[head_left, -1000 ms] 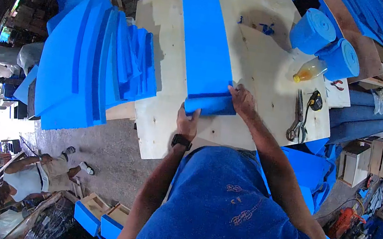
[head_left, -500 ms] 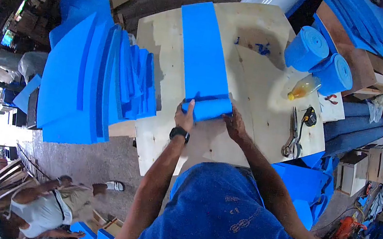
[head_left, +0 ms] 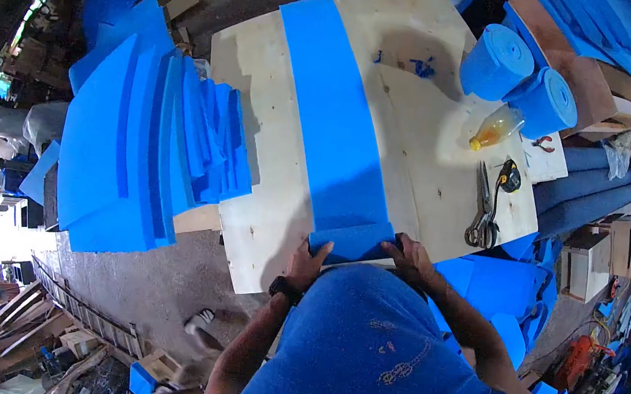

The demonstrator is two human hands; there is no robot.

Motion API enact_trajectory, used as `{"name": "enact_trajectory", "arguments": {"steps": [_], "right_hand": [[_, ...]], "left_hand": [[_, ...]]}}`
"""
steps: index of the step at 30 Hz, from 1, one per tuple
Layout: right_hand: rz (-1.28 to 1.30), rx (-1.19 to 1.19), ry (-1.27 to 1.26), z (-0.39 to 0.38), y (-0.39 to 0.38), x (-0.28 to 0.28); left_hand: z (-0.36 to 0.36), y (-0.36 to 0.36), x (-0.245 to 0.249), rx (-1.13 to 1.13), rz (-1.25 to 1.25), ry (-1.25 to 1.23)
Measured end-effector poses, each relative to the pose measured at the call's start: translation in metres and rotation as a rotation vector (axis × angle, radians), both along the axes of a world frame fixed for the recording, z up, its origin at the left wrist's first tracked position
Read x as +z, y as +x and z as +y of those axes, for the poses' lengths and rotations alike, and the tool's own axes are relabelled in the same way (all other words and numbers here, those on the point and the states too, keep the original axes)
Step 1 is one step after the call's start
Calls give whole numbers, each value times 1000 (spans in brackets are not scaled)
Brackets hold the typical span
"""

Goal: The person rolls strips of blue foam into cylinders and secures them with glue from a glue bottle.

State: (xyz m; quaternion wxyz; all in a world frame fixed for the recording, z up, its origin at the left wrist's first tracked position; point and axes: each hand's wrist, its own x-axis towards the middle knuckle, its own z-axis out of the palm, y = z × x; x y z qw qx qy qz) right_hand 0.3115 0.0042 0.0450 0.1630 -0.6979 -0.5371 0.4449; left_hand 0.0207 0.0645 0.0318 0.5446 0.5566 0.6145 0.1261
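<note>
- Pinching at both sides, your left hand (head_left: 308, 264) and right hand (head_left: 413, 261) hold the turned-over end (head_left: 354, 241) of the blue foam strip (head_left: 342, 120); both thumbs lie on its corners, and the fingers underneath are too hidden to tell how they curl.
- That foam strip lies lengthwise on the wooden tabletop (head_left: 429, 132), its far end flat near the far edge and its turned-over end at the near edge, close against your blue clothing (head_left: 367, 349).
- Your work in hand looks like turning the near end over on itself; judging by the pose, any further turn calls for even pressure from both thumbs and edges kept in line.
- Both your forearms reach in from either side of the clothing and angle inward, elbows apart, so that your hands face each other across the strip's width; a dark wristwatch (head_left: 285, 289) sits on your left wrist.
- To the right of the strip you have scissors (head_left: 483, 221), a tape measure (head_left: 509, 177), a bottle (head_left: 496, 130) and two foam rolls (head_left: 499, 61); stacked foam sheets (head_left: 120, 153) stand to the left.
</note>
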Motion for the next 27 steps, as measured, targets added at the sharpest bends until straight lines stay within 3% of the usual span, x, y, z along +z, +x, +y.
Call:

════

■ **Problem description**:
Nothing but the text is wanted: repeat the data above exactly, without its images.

■ **Solution to the exercise**:
[head_left, -1000 ms] 
[head_left, -500 ms] 
[head_left, +0 ms] 

The demonstrator is two human hands; there is no robot.

Motion API enact_trajectory, used as `{"name": "enact_trajectory", "arguments": {"steps": [_], "right_hand": [[_, ...]], "left_hand": [[_, ...]]}}`
"""
steps: index of the step at 30 Hz, from 1, one per tuple
Layout: right_hand: rz (-1.28 to 1.30), rx (-1.19 to 1.19), ry (-1.27 to 1.26), z (-0.39 to 0.38), y (-0.39 to 0.38), x (-0.28 to 0.28); left_hand: z (-0.36 to 0.36), y (-0.36 to 0.36), x (-0.245 to 0.249), rx (-1.13 to 1.13), rz (-1.25 to 1.25), ry (-1.25 to 1.23)
Measured end-effector poses, each relative to the pose measured at the call's start: translation in metres and rotation as a rotation vector (axis × angle, radians), both along the axes of a world frame fixed for the recording, z up, its origin at the left wrist's first tracked position
Read x as +z, y as +x and z as +y of those axes, for the poses' lengths and rotations alike, and the tool's own axes are relabelled in the same way (all other words and numbers here, those on the point and the states too, keep the original axes)
Step 1 is one step after the call's start
Calls give whole numbers, each value times 1000 (spans in brackets are not scaled)
Brackets hold the typical span
"""

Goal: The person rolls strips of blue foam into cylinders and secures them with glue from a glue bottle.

State: (xyz m; quaternion wxyz; all in a world frame fixed for the recording, z up, its origin at the left wrist's first tracked position; point and axes: each hand's wrist, its own x-axis towards the middle knuckle, its own z-axis out of the palm, y = z × x; x y z qw qx qy qz) right_hand 0.3115 0.0042 0.0450 0.1630 -0.6979 -0.5371 0.4449; left_hand 0.0207 0.0645 0.0318 0.5446 0.5566 0.6145 0.1261
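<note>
- Pinching at both sides, your left hand (head_left: 308, 264) and right hand (head_left: 413, 261) hold the turned-over end (head_left: 354, 241) of the blue foam strip (head_left: 342, 120); both thumbs lie on its corners, and the fingers underneath are too hidden to tell how they curl.
- That foam strip lies lengthwise on the wooden tabletop (head_left: 429, 132), its far end flat near the far edge and its turned-over end at the near edge, close against your blue clothing (head_left: 367, 349).
- Your work in hand looks like turning the near end over on itself; judging by the pose, any further turn calls for even pressure from both thumbs and edges kept in line.
- Both your forearms reach in from either side of the clothing and angle inward, elbows apart, so that your hands face each other across the strip's width; a dark wristwatch (head_left: 285, 289) sits on your left wrist.
- To the right of the strip you have scissors (head_left: 483, 221), a tape measure (head_left: 509, 177), a bottle (head_left: 496, 130) and two foam rolls (head_left: 499, 61); stacked foam sheets (head_left: 120, 153) stand to the left.
</note>
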Motion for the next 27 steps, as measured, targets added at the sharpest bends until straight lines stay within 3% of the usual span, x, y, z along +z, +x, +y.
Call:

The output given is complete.